Tarantool development patches archive
 help / color / mirror / Atom feed
From: Vladislav Shpilevoy via Tarantool-patches <tarantool-patches@dev.tarantool.org>
To: Cyrill Gorcunov <gorcunov@gmail.com>,
	tml <tarantool-patches@dev.tarantool.org>
Subject: Re: [Tarantool-patches] [PATCH v20 4/7] box/module_cache: introduce modules subsystem
Date: Mon, 5 Apr 2021 17:52:47 +0200	[thread overview]
Message-ID: <14b1c3fa-da30-e7f1-6d17-32e575d71272@tarantool.org> (raw)
In-Reply-To: <20210402123420.885834-5-gorcunov@gmail.com>

Thanks for the patch!

See 6 comments below.

> diff --git a/src/box/module_cache.c b/src/box/module_cache.c
> new file mode 100644
> index 000000000..2cd2f2e8b
> --- /dev/null
> +++ b/src/box/module_cache.c
> @@ -0,0 +1,474 @@
> +/*
> + * SPDX-License-Identifier: BSD-2-Clause
> + *
> + * Copyright 2010-2021, Tarantool AUTHORS, please see AUTHORS file.
> + */
> +
> +#include <unistd.h>
> +#include <string.h>
> +#include <fcntl.h>
> +#include <dlfcn.h>
> +#include <lua.h>
> +
> +#include "assoc.h"
> +#include "diag.h"
> +#include "fiber.h"
> +#include "module_cache.h"
> +
> +#include "box/error.h"
> +#include "box/port.h"
> +
> +#include "lua/utils.h"
> +#include "libeio/eio.h"
> +
> +static struct mh_strnptr_t *module_cache = NULL;
> +
> +/**
> + * Helpers for cache manipulations.
> + */
> +static void *

1. It returns struct module, therefore the return type must be
'struct module *', not 'void *'. The same for cache_find() in box.lib
implementation.

> +cache_find(const char *str, size_t len)
> +{
> +	mh_int_t e = mh_strnptr_find_inp(module_cache, str, len);
> +	if (e == mh_end(module_cache))
> +		return NULL;
> +	return mh_strnptr_node(module_cache, e)->val;
> +}
> +
> +static void
> +cache_update(struct module *m)
> +{
> +	const char *str = m->package;
> +	size_t len = m->package_len;
> +
> +	mh_int_t e = mh_strnptr_find_inp(module_cache, str, len);
> +	if (e == mh_end(module_cache))
> +		panic("module: failed to update cache: %s", str);
> +
> +	mh_strnptr_node(module_cache, e)->str = m->package;
> +	mh_strnptr_node(module_cache, e)->val = m;
> +}
> +
> +static int
> +cache_put(struct module *m)
> +{
> +	const struct mh_strnptr_node_t nd = {
> +		.str	= m->package,
> +		.len	= m->package_len,
> +		.hash	= mh_strn_hash(m->package, m->package_len),
> +		.val	= m,
> +	};
> +
> +	mh_int_t e = mh_strnptr_put(module_cache, &nd, NULL, NULL);

2. Put() silently replaces the old value if it is present. I would
recommend to use the next to the last argument to get the old value
and ensure it is mh_end() via an assertion/panic. The same for the other
new put() functions in the other commits.

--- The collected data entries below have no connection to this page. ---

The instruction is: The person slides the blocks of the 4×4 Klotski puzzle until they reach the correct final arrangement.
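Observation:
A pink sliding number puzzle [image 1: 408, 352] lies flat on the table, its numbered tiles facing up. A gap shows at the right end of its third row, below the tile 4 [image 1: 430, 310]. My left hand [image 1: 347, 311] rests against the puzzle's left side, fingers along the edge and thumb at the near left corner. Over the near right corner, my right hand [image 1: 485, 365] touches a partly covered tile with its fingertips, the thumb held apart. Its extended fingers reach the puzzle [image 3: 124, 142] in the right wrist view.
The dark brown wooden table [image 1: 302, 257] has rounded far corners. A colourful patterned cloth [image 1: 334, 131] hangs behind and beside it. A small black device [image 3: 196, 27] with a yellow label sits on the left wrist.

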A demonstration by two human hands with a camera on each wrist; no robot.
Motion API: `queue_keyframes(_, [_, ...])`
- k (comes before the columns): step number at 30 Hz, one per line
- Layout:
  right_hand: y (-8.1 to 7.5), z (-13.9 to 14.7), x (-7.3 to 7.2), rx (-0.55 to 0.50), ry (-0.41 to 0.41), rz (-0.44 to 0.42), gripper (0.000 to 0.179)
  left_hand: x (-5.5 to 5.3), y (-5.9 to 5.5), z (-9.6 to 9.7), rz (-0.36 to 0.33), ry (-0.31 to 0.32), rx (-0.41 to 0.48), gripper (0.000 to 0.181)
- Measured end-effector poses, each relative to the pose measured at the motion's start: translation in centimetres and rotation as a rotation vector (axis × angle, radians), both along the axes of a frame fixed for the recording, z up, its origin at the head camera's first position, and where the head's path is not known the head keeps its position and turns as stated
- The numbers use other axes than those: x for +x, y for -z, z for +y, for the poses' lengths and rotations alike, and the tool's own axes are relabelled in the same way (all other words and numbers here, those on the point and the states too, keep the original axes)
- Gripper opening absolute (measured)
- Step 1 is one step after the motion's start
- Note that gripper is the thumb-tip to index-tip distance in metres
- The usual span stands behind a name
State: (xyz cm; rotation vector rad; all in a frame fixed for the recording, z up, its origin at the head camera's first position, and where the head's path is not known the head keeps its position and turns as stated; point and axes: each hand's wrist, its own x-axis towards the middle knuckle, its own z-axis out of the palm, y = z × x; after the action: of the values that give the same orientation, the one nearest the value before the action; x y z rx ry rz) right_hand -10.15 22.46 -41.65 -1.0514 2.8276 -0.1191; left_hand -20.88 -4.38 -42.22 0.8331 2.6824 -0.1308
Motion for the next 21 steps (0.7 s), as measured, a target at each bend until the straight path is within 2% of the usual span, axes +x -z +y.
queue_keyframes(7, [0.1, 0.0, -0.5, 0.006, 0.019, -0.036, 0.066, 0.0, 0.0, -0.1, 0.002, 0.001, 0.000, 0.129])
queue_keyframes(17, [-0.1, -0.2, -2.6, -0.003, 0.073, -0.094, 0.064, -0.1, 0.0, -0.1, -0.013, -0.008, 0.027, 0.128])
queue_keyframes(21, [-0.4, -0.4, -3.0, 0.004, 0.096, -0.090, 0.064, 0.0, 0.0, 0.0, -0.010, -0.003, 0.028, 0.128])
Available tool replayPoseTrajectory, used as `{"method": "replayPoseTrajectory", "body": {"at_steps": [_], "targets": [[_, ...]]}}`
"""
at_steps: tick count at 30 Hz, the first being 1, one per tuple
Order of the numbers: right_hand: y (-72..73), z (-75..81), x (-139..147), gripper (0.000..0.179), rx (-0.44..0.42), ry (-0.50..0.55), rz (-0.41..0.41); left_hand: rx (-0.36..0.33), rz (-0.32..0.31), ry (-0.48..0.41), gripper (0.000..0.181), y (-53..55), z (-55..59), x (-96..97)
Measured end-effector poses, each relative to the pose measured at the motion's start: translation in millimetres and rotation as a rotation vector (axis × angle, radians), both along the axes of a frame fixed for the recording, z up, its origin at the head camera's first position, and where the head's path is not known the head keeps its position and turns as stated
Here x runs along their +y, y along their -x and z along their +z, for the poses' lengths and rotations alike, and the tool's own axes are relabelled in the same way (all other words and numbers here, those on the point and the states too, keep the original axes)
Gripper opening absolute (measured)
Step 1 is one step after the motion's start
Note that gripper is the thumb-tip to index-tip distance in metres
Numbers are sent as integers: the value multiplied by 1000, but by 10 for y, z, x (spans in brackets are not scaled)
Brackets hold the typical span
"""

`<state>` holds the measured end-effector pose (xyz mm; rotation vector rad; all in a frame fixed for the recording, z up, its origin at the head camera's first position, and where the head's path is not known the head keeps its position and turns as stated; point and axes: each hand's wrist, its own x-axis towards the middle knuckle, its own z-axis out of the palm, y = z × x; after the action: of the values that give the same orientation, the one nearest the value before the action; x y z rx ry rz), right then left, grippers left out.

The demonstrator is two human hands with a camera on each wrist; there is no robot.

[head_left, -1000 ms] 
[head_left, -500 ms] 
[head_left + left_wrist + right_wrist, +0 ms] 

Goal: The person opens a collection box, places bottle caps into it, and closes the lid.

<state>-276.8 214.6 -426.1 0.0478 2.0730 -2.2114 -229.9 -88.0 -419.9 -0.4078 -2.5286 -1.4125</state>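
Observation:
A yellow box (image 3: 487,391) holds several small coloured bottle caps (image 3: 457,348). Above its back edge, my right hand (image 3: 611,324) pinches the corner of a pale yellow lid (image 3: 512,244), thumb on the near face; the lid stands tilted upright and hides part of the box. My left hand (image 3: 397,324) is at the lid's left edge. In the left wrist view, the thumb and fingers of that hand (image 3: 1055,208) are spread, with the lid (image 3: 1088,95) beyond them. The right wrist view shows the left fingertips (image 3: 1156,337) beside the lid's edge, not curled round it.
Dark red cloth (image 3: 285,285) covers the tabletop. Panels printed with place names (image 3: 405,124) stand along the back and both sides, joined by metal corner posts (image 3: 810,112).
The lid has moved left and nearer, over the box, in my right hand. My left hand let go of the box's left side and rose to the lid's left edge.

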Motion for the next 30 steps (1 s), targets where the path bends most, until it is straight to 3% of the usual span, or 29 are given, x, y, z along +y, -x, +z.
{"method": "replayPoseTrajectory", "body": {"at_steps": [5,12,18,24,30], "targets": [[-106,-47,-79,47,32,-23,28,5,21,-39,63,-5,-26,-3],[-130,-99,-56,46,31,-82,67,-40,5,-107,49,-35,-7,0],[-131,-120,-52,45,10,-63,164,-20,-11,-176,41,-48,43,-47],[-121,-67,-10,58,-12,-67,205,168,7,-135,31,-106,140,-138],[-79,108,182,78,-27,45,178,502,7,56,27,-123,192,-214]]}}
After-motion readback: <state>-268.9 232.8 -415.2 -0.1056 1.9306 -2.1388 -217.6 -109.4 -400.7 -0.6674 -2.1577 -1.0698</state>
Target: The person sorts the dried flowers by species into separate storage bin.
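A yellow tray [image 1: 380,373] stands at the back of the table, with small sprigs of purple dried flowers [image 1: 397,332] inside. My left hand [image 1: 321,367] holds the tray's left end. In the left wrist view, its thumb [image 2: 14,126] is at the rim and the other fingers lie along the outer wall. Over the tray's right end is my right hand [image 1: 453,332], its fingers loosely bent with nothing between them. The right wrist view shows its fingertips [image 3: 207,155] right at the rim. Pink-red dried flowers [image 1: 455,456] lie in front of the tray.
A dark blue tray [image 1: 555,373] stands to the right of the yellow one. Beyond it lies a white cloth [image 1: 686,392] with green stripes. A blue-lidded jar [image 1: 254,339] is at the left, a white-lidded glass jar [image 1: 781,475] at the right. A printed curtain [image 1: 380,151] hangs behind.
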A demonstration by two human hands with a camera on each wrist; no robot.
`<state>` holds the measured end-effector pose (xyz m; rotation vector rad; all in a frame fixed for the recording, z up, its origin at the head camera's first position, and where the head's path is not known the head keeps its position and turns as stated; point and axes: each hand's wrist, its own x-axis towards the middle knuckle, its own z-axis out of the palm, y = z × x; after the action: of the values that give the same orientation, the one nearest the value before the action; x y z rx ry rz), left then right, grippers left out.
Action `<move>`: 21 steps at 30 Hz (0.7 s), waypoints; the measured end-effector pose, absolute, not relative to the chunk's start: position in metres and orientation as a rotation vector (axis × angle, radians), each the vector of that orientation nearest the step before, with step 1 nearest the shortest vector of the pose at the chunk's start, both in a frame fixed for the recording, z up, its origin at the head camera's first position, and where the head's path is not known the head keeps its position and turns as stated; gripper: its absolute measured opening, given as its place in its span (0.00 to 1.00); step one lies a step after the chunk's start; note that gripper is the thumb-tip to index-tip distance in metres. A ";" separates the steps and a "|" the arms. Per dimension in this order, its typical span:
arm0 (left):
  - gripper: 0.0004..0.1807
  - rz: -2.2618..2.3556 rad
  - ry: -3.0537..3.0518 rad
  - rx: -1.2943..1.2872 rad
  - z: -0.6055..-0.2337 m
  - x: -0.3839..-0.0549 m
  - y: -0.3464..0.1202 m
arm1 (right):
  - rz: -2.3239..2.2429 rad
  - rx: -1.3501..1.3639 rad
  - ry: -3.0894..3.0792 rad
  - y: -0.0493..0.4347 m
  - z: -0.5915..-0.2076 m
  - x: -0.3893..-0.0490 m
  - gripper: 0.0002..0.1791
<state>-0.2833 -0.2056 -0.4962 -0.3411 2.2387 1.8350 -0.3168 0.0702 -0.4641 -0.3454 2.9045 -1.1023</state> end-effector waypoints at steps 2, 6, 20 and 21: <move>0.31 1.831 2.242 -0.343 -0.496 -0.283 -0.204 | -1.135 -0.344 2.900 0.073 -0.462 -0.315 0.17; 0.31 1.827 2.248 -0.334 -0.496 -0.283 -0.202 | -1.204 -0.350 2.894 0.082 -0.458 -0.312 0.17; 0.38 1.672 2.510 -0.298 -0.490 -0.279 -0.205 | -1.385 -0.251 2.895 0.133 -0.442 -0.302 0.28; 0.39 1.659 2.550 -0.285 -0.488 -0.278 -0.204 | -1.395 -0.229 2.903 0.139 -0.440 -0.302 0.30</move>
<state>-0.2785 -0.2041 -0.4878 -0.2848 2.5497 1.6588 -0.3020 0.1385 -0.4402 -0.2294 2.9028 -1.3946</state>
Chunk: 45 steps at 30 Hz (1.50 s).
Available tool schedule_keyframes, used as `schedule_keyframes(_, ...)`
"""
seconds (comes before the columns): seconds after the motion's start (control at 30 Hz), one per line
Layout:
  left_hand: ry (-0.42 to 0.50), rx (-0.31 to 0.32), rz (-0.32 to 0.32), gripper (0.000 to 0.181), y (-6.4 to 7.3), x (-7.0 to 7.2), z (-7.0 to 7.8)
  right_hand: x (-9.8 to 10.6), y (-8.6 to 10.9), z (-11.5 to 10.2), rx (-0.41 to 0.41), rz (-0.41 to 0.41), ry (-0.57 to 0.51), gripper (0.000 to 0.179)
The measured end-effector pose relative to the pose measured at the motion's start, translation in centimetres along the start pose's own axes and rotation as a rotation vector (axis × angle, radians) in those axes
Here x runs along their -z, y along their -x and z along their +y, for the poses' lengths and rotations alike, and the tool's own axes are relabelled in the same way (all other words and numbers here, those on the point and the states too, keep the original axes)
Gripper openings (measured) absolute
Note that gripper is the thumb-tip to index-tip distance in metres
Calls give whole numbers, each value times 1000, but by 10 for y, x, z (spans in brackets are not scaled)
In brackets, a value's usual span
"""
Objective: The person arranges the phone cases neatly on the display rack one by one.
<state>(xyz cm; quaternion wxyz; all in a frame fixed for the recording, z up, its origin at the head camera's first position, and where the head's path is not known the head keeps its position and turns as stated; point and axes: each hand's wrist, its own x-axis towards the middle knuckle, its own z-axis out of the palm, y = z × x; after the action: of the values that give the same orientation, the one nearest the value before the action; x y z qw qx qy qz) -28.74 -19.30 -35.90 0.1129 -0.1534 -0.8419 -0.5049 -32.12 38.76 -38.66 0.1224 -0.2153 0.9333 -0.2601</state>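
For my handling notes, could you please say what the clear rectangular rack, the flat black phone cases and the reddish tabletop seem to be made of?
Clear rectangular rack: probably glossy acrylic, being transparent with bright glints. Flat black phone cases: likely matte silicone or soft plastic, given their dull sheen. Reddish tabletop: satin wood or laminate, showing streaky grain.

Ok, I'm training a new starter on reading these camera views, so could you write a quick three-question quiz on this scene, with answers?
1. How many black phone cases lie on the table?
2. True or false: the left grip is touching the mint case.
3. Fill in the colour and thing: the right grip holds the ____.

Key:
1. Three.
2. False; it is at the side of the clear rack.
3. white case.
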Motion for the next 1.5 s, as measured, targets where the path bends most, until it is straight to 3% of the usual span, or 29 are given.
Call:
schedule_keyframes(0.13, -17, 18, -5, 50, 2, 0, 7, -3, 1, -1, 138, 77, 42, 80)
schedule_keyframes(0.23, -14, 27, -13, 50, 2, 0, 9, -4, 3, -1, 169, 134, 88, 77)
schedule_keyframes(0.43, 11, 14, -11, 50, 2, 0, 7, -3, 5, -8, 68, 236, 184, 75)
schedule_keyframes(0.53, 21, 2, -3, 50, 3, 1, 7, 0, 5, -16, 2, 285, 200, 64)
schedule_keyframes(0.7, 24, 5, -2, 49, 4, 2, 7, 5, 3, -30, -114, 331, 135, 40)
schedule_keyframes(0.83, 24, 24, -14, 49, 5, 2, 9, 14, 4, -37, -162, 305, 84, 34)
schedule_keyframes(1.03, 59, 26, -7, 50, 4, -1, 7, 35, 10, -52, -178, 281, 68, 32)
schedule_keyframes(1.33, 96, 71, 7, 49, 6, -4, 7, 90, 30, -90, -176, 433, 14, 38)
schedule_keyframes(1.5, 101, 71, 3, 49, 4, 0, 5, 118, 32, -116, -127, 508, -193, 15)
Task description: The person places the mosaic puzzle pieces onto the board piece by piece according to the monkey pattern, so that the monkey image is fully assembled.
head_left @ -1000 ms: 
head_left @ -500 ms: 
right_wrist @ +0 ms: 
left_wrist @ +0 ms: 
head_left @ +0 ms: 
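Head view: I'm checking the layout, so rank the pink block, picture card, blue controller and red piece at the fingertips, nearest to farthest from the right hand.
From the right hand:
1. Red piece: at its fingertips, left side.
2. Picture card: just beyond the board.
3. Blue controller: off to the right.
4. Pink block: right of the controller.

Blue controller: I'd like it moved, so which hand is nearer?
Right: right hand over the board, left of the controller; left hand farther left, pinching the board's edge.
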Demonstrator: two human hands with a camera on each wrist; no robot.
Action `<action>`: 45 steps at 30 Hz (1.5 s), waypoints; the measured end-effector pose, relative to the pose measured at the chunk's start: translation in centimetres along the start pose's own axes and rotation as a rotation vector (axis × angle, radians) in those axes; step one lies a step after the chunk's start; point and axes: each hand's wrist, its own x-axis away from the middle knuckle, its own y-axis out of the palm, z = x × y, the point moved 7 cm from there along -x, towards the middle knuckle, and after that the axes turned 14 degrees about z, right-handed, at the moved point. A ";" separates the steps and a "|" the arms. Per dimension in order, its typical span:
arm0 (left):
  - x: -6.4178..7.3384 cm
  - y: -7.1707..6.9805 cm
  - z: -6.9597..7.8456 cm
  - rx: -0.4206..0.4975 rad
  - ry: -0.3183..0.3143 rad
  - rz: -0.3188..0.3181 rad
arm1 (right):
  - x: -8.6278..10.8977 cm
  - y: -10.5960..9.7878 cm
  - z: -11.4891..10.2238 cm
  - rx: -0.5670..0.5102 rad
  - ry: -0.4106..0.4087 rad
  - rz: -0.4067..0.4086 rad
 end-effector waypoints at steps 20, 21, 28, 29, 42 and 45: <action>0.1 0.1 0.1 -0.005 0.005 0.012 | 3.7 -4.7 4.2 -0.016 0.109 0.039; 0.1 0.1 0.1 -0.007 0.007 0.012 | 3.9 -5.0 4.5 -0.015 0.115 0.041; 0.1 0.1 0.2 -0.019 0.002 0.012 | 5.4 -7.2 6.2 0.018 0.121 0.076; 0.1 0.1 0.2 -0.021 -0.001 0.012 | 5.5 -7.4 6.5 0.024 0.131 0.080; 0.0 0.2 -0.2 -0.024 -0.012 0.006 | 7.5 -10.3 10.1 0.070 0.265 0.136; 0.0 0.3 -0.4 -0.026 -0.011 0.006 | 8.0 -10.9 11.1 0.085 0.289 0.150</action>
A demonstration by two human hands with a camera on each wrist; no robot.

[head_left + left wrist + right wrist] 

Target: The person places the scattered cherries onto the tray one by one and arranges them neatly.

> +	if (e == mh_end(module_cache)) {
> +		diag_set(OutOfMemory, sizeof(nd), "malloc",
> +			 "module_cache node");
> +		return -1;
> +	}
> +	return 0;
> +}
> +
> +static void
> +cache_del(struct module *m)
> +{
> +	const char *str = m->package;
> +	size_t len = m->package_len;
> +
> +	mh_int_t e = mh_strnptr_find_inp(module_cache, str, len);
> +	if (e != mh_end(module_cache)) {

3. Maybe this must be an assertion/panic. I don't see a valid case when
del() is called on an already deleted module. The same for the other
new del() functions in the other commits.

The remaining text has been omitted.